For example, under the assumption that a particular unit frame among 300 unit frames occurs 10 times, the probability of occurrence of the particular unit frame is supposedly “10/300.” Such probability of occurrence of each unit frame may be used to determine the unit frame's relevance for emotion recognition. For example, a unit frame that has a higher probability of occurrence in the input speech may be considered to contain more relevant data. Thus, the relevance of a unit frame with a higher probability of occurrence can be determined as having a higher value. On the contrary, the relevance of a unit frame with a lower probability of occurrence may be determined as having a lower value. Among all unit frames having their relevance value set in this manner, only the unit frames whose relevance values are, for example, top 10% may be determined as key frames.

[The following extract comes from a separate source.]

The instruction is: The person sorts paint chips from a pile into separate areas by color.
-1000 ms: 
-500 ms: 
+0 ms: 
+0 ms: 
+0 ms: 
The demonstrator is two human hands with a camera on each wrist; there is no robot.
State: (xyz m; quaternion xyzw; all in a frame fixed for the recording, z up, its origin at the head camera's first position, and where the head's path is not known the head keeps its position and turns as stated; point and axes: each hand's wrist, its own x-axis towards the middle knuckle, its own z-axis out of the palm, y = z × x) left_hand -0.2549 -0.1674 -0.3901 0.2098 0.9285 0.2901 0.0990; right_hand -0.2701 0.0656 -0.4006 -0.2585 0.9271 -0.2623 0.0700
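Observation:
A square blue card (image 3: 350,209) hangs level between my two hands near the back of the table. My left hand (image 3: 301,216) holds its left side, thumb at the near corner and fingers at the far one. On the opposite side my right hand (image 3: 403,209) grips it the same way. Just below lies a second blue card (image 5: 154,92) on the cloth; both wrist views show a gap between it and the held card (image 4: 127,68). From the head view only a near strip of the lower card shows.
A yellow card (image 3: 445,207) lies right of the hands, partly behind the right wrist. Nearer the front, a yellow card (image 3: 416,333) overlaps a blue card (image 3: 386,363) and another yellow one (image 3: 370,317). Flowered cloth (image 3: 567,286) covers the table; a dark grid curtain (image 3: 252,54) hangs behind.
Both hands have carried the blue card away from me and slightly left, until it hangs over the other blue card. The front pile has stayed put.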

Further, the key-frame selector 15 may calculate a probability of presence of a unit frame in reference data 140, and when the obtained probability satisfies a predetermined criterion, determine the unit frame as being key frame.
The reference data 140 is collected in advance and stored in memory. The reference data 140 may include frames of voice data that has been previously used for speech emotion analysis, namely, t reference frames. Here, t may denote a value that is much greater than n. For example, if n denotes several hundred, t may denote several million or several thousand. The reference data is collected based on the previous input speech, and is thus presumed to contain quite a lot of neutral noise information that is irrelevant to the emotion of the speaker. The reference data 140 may include t reference frames and t parameter vectors corresponding to the reference frames, which will be described in detail below with reference to FIG. 3.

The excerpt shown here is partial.